José López Cortés: Cuando los políticos eran honrados

JAIME ENRÍQUEZ FÉLIX

José López Cortés era un comerciante de productos extraños, asentado prácticamente donde iniciaba la avenida Hidalgo. Vendía guayaberas para el verano, y sombreros Panamá más para el aire que para el sol; ropa térmica y sobre todo, productos de consumo popular.

Tenía dos vitrinas enormes a la entrada de su negocio, que muchas veces ornamentaba el popular “molinillo” Díaz Lorck, escenógrafo de XV Años, carros alegóricos, bailes de la Universidad de Zacatecas, y que también ofrecía servicios para comercios.

La clientela se veía atraída por la presentación de la ropa que allí se exhibía: underwear para el invierno, saracov para los topógrafos y hasta una incipiente ropa deportiva que aún no se usaba cotidianamente. Al detenernos a observar los aparadores, se presentaba un hombre amable con chaleco y corbata, sin saco, que nos convencía de entrar a comprar a su establecimiento. 

Con el tiempo fue nombrado candidato a presidente municipal, ganó la contienda y resultó un excelente funcionario: honrado, transparente, amable y siempre dispuesto. Desde luego, por aquel entonces Zacatecas tenía cinco policías y una “julia”. A los gendarmes les llamábamos callentos, porque eran campesinos con uniforme y gorra chueca, que tenían dos rostros: los calentabas y te agarraban a macanazos, o les platicabas y se transformaban en gentiles hombres del campo.

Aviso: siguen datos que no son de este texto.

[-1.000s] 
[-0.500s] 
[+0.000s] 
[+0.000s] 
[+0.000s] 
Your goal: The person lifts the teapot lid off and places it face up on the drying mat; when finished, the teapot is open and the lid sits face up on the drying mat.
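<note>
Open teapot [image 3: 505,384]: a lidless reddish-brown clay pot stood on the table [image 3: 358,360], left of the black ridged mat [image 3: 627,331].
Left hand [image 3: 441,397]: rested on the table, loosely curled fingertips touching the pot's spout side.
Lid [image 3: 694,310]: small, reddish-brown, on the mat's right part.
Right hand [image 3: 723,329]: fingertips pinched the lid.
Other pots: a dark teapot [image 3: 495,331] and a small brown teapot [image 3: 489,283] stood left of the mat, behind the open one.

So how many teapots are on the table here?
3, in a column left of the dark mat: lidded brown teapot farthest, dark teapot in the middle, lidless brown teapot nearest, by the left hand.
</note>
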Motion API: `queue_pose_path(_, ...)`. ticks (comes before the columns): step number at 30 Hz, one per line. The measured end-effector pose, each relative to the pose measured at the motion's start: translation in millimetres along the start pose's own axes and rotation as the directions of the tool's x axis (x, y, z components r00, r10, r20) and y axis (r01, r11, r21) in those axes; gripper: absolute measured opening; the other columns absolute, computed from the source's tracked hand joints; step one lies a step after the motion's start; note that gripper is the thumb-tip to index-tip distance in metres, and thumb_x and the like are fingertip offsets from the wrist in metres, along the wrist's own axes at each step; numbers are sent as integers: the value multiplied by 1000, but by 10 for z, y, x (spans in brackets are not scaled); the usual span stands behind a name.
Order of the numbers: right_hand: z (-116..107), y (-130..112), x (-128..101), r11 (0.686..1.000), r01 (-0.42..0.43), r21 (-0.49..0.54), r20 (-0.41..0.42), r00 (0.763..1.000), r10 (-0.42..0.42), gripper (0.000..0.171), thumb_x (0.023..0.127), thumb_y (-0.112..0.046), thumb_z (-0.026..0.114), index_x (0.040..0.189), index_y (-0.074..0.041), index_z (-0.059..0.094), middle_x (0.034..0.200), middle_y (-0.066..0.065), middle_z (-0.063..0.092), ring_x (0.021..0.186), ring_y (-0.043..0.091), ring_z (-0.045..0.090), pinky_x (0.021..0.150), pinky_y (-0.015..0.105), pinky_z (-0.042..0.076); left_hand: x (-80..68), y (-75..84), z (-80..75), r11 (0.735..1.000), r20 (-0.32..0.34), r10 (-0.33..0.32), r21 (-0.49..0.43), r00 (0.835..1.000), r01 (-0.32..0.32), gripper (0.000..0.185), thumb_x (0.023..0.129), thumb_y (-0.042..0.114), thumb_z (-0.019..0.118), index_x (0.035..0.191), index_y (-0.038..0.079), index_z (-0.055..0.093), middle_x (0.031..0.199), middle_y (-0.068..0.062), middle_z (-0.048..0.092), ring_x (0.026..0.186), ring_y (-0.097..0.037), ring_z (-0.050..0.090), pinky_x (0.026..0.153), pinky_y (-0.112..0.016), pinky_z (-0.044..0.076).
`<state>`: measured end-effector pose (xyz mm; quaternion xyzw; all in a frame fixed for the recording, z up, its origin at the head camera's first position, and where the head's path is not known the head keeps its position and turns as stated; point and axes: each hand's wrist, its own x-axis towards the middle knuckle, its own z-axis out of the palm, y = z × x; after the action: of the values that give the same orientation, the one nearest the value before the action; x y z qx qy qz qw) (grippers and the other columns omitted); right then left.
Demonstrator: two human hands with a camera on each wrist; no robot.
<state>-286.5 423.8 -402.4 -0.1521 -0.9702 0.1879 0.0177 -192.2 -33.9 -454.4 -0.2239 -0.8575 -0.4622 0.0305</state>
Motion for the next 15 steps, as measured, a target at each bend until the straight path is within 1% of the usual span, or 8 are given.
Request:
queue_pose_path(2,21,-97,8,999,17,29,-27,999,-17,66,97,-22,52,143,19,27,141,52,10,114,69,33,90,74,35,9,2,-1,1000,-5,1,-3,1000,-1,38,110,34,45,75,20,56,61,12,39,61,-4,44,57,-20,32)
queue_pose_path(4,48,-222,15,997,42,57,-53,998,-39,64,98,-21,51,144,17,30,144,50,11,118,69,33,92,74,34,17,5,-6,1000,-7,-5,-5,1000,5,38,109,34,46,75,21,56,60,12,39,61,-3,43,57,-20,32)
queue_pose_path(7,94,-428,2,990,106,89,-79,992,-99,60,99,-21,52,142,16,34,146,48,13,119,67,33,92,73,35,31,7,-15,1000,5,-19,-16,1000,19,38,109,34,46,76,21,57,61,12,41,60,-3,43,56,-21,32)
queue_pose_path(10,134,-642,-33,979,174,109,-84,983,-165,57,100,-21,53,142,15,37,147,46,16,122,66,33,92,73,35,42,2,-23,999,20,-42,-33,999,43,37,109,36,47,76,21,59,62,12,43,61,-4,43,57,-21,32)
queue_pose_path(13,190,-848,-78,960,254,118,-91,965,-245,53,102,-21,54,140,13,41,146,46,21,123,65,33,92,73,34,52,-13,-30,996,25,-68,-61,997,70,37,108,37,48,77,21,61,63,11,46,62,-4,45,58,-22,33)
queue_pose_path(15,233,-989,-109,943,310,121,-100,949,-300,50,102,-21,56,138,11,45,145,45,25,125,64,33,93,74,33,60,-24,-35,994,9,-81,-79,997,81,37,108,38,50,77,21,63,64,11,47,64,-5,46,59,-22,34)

Cuando José López Cortés terminó su mandato, regresó a su tienda con toda humildad. Volvió a ser el comerciante de siempre, sin haber robado, sin haber dañado y habiendo cumplido con un deber social a carta cabal. Podríamos compararlo con los déspotas actuales, para entender que la política y la vida eran entonces diferentes. 

Raúl López Herrera era uno de sus hijos, compañero del Instituto de Ciencias Autónomas de Zacatecas. Callado, discreto, no importaba que su padre fuera quien fuera, él era un joven más, con la mata larga –que se empezaba a usar entre la juventud de la entidad-.

Hoy es un artista de la luz y de los instantes. Un mago como Merlín que describe lo indescriptible, que le da color a los objetos que nuestro ojo humano no alcanza a percibir o nuestro cerebro a reflexionar. Un hombre que doma los cielos con su cámara, que inmoviliza al arte sacro o al funeral, que retrató a la Revolución Mexicana y a la fantasiosa fiesta de Bracho, cuyos personajes han cambiado la historia sin importarles el traslape de los tiempos, en aras del regocijo popular.

Deambula en los impenetrables rincones del Estado y de la Patria. Observa, capta y presume las imágenes de Europa: lo mismo las gárgolas de las novelas de Víctor Hugo petrificadas en Notre Dame, o el Sacre Cour de París, donde los pintores ofrecen al mundo su arte. No se le escapan los clochard franceses –aquellos nobles o burgueses que por dificultades emocionales se retiran de un mundo cómodo para dormir en las estaciones del metro y pedir un franco o un euro para comprar su vino tinto o su baguette, mientras el gobierno de la Mere de Paris no solamente les da facilidades para subsistir, sino que semanalmente pasa vehículos para asear sus cuerpos y detectar su estado de salud. Los impuestos franceses sí trabajan-.

Raúl presentó en 2012 su libro “La magia del instante”. Sueños, fantasías, pero finalmente colores, movimientos que muestran a Zacatecas el sentir de una historia que nos extrapola fuera de la ciudad. Las quimeras se reflejan en Europa y las roba para que los zacatecanos disfrutemos de esos bellos instantes de luz y color. 

Ha construido su casa de Tarzán en el primer cuadro de la ciudad. Lo llama “el Sótano”. Un pequeño centro cultural inteligentemente configurado, donde expone su obra, se imparten conferencias, se sirven vinos de honor y sobre todo, se hace gala de la calidez de una familia zacatecana que trasciende por su amor a la cultura y que no puede olvidar su niñez en la Alameda Trinidad García de la Cadena, a unos cuantos pasos de este recinto, y de la tienda de su inolvidable padre. Estos tres vértices parecen los de un triángulo isósceles, que los reanima cada día para vivir una historia infinita que aún no terminan de escribir.